In a yet-to-be-published report by the journal of Resources, Conservation and Recycling estimates that e-waste generated by the Bitcoin network adds up to 30.7 metric kilotons annually as of May 2021, comparable to small IT and telecommunication equipment generated by a country like the Netherlands. The demand for mining hardware disrupts the global semiconductor supply chain, said the report.
The popularity of Bitcoin has led to an extraordinary surge in energy consumption and e-waste.
As Bitcoin price touched Rs 36.98 lakh in India on Wednesday, a research report by Bloomberg earlier this week said that energy consumption by the cryptocurrency network has also increased.
Energy used to mine Bitcoin in 2021 has already surpassed 67 TWh (Terrawatt-hours) consumed during the entirety of 2020 and is expected to touch 91 TWh, or the equivalent of energy consumed by Pakistan.

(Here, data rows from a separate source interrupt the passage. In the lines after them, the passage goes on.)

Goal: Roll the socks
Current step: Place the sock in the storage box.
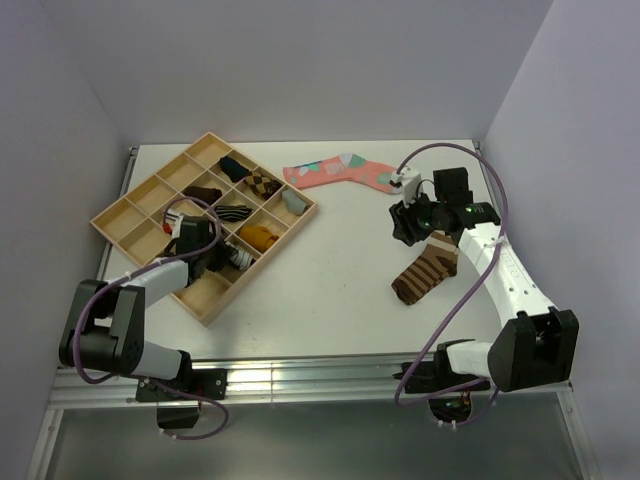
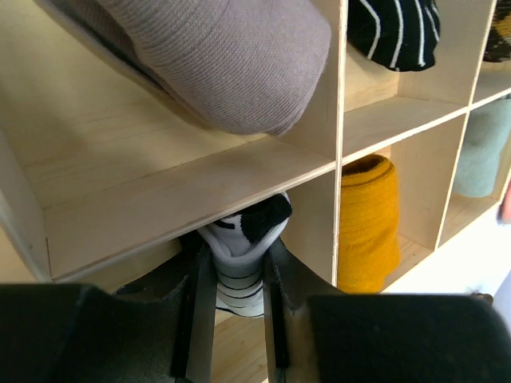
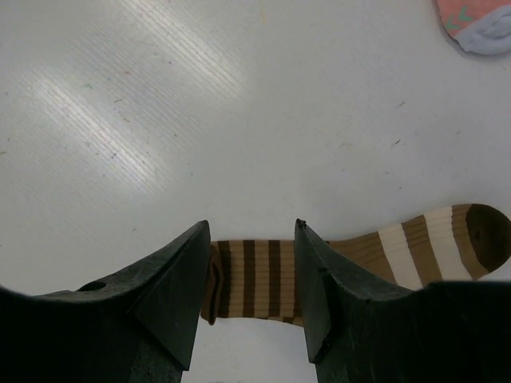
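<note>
Left claw (image 2: 235, 267) clamped the white sock (image 2: 242, 233), seemingly rolled, inside the tray (image 2: 200, 191). Right claw (image 3: 251, 231), half-open, straddled the flat brown sock (image 3: 255, 279), grip unclear.

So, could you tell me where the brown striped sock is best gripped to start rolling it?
At the thin-striped cuff end of the brown striped sock, from straight above: it lies flat on the table, and the right hand straddles that end.

High rear overview; wrist cameras close above tray (image 2: 192, 191), brown sock (image 3: 249, 278).

Bright, even light; glare streaks the white table (image 3: 144, 88).
</note>
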You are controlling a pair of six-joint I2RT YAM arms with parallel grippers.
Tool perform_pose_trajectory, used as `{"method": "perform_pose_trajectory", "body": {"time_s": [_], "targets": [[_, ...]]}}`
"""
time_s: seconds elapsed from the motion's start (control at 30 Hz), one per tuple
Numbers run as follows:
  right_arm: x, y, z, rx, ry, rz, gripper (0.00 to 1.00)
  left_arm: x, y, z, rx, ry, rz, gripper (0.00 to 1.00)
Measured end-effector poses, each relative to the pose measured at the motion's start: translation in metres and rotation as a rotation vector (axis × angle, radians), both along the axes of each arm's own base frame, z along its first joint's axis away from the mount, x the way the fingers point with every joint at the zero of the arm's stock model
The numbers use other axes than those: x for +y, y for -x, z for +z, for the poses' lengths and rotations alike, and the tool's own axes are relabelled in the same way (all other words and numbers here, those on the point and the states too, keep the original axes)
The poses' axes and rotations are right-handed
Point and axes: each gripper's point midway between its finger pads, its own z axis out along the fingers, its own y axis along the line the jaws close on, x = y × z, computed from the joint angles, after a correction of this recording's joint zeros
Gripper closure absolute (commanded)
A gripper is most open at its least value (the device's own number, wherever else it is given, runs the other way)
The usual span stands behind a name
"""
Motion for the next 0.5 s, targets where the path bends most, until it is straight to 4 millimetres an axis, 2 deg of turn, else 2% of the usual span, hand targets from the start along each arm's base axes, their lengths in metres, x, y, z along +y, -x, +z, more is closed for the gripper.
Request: {"method": "perform_pose_trajectory", "body": {"time_s": [0.1,0.13,0.17,0.23,0.27,0.33,0.4,0.5], "targets": [[-0.002,0.0,-0.002,-0.002,0.014,0.004,0.46,0.001,0.001,0.0,0.039,-0.012,0.004,0.99],[-0.003,-0.001,-0.003,-0.001,0.018,0.005,0.46,0.001,0.001,0.0,0.05,-0.015,0.003,0.96],[-0.003,-0.001,-0.004,0.003,0.021,0.007,0.46,0.002,0.0,-0.001,0.061,-0.019,0.004,0.88],[-0.003,0.0,-0.008,0.017,0.025,0.009,0.46,0.002,0.0,-0.002,0.082,-0.023,0.003,0.81],[-0.004,0.0,-0.01,0.024,0.028,0.012,0.47,0.002,0.0,-0.003,0.091,-0.025,0.004,0.74],[-0.004,0.0,-0.015,0.042,0.034,0.016,0.47,0.002,0.0,-0.004,0.101,-0.027,0.003,0.73],[-0.005,0.002,-0.021,0.066,0.04,0.019,0.47,0.002,0.0,-0.004,0.106,-0.029,0.002,0.67],[-0.006,0.004,-0.026,0.09,0.049,0.022,0.47,0.002,0.002,-0.003,0.109,-0.033,0.002,0.55]]}}
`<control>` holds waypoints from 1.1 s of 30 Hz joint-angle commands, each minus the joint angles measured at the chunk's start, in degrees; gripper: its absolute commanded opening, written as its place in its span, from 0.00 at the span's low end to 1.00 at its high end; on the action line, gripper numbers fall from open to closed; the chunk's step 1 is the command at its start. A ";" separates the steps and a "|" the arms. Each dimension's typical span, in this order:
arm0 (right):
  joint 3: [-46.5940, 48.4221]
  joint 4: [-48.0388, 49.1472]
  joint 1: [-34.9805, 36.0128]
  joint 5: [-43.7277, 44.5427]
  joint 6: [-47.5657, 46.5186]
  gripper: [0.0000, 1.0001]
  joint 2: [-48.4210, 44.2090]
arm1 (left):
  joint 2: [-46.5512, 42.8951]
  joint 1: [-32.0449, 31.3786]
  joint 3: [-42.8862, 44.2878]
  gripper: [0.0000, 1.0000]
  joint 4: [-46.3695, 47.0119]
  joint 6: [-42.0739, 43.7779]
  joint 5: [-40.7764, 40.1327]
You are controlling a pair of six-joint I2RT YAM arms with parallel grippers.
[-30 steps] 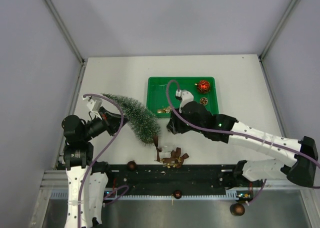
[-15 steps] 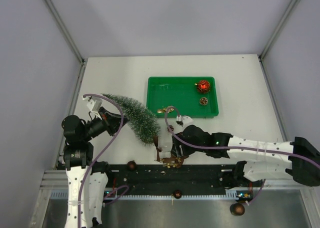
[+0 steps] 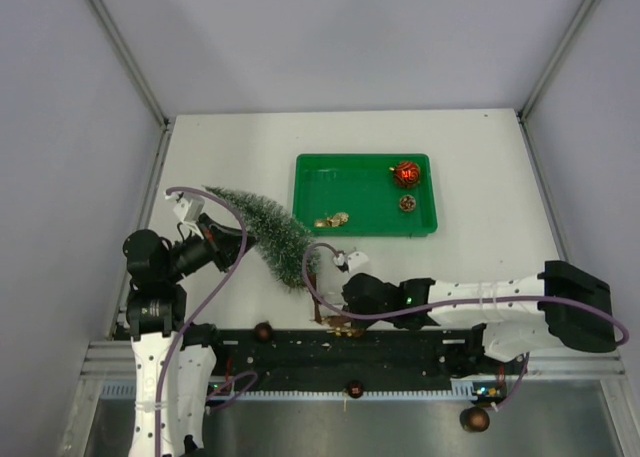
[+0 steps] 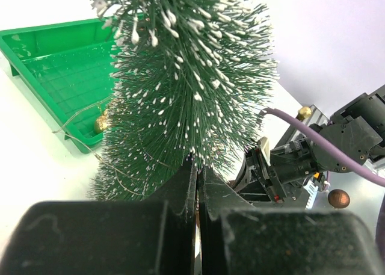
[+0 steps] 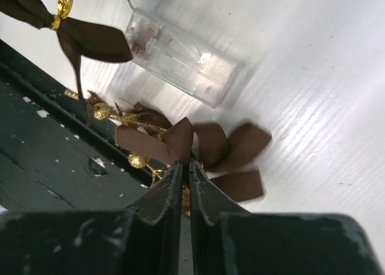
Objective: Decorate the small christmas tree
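Observation:
The small christmas tree, bristly green with white tips, lies tilted at the table's left, held off the surface. My left gripper is shut on it near its thin end. In the left wrist view the tree fills the middle above my closed left gripper. My right gripper is low at the table's near edge, shut on a brown ribbon bow with gold beads. The jaws pinch the bow's centre. A clear battery box lies just beyond it.
A green tray at the back holds a red ball, a pinecone and a gold ornament. A second brown bow lies nearby. A black rail runs along the near edge, with brown balls on it.
My right arm has swung from the tray's near edge down to the bow at the table's front edge. The left arm and the tree have stayed put.

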 commanded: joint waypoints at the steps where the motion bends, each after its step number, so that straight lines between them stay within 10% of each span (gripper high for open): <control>1: 4.20 -2.18 1.11 6.85 -0.98 0.00 -3.25 | 0.09 0.07 2.84 0.00 1.50 0.88 -0.17; 12: 28.17 -8.95 1.90 6.86 -11.70 0.00 -16.62 | -0.61 0.07 2.32 0.00 0.88 1.14 -0.26; 33: 67.31 -4.21 1.99 -9.31 -25.68 0.00 2.98 | -1.67 0.07 1.70 0.00 2.29 -0.26 0.00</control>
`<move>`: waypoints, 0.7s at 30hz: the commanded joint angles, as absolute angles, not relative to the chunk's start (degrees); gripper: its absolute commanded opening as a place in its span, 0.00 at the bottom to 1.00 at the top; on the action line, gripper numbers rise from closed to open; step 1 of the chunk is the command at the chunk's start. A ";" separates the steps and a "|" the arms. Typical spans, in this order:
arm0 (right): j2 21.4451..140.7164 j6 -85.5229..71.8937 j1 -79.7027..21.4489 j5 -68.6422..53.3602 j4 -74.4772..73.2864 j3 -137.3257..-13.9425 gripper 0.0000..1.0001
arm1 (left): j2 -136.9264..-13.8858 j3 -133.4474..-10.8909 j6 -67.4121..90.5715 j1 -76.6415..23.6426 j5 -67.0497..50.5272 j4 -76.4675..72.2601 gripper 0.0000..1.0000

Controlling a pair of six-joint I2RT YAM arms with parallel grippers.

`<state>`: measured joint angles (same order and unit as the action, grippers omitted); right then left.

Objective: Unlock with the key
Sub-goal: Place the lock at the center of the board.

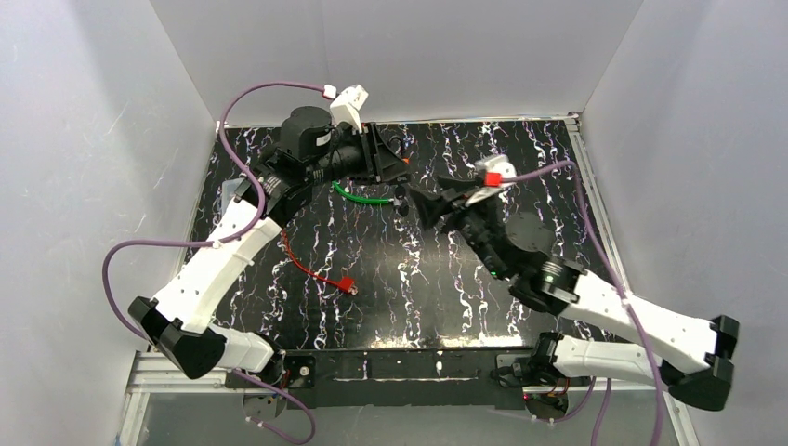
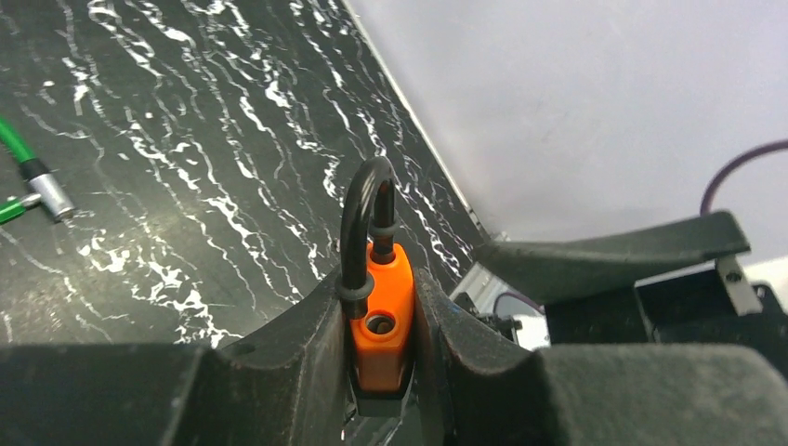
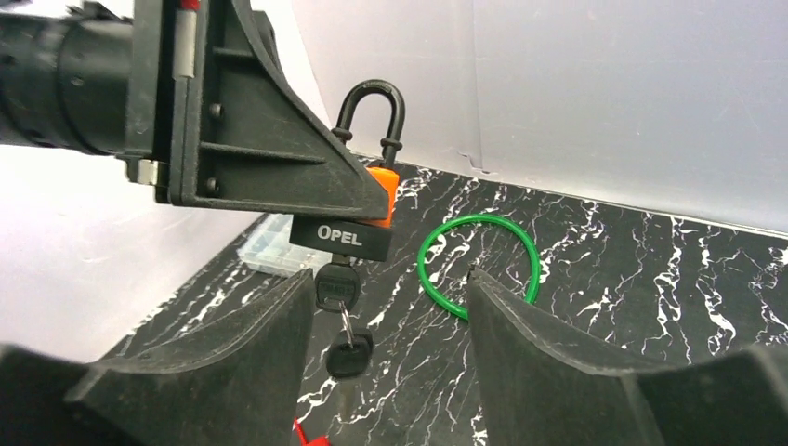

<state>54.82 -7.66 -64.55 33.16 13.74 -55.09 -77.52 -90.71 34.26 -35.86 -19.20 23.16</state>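
Padlock status: the orange padlock (image 2: 381,311) with the black steel shackle and the black base marked OPEL is clamped between the left fingers (image 2: 311,325), shackle up. It is held in the air above the back of the black white-veined desk (image 1: 418,279), near the rear wall. Left fingers are closed on the padlock body, one on each flat side. From what I see in the right wrist view, both shackle legs run down into the body; I can't tell if it is latched.

The small black-headed key (image 3: 336,286) is in the keyway on the underside of the padlock. A second black-headed key (image 3: 350,355) hangs below it on a thin metal ring.

Right fingers (image 3: 260,334) are spread wide and grip nothing. They sit just below and in front of the padlock, and the inserted key shows in the gap between them, closer to one finger. I can't tell whether it touches.

On the desk: a green cable loop (image 3: 483,219) lies behind and below the padlock, a thin red cord (image 1: 316,269) lies near the left arm, and a clear plastic box (image 3: 269,251) sits by the left wall.
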 commanded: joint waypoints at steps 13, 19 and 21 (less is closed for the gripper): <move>46.67 -14.31 -61.52 20.26 -11.60 -69.95 0.64 | -71.40 -82.72 26.24 -36.12 -55.27 7.47 0.00; 51.85 -15.44 -57.10 10.50 -14.95 -75.65 0.62 | -71.08 -82.70 25.57 -36.28 -59.39 7.45 0.00; 52.89 -16.29 -55.74 6.64 -16.10 -76.43 0.62 | -71.01 -82.80 25.36 -36.29 -60.32 7.47 0.00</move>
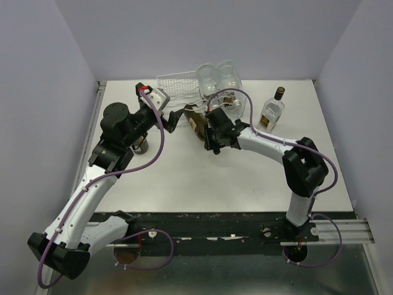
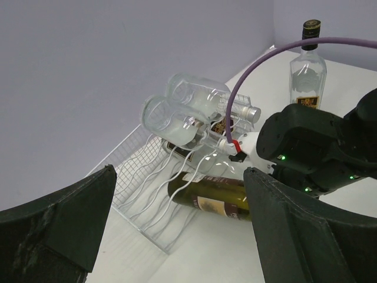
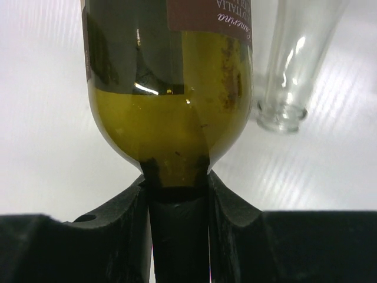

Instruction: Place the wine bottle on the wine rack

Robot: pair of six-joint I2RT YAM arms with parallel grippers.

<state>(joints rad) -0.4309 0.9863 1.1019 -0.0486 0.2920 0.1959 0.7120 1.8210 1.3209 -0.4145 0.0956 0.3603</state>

The report attributes the increase in energy consumption to more miners joining the network who do not use the most energy-efficient machines.
During the process of mining a Bitcoin, multiple computers are connected to the cryptocurrency networks. These computers verify the Bitcoin transactions. The miners are often rewarded in small amount of Bitcoins.
As Bitcoin prices soar, more miners are coming online to reap the benefits.
A separate report published in February that cited estimates made by The Cambridge Centre for Alternative Finance said that the Bitcoin network uses more than 121.36 TWh of energy, more than the energy consumption of Argentina. An online tool developed by researchers at the institute predicted that the energy consumption by the network was creeping up to the levels of consumption by the country of Norway at 122.20 TWh.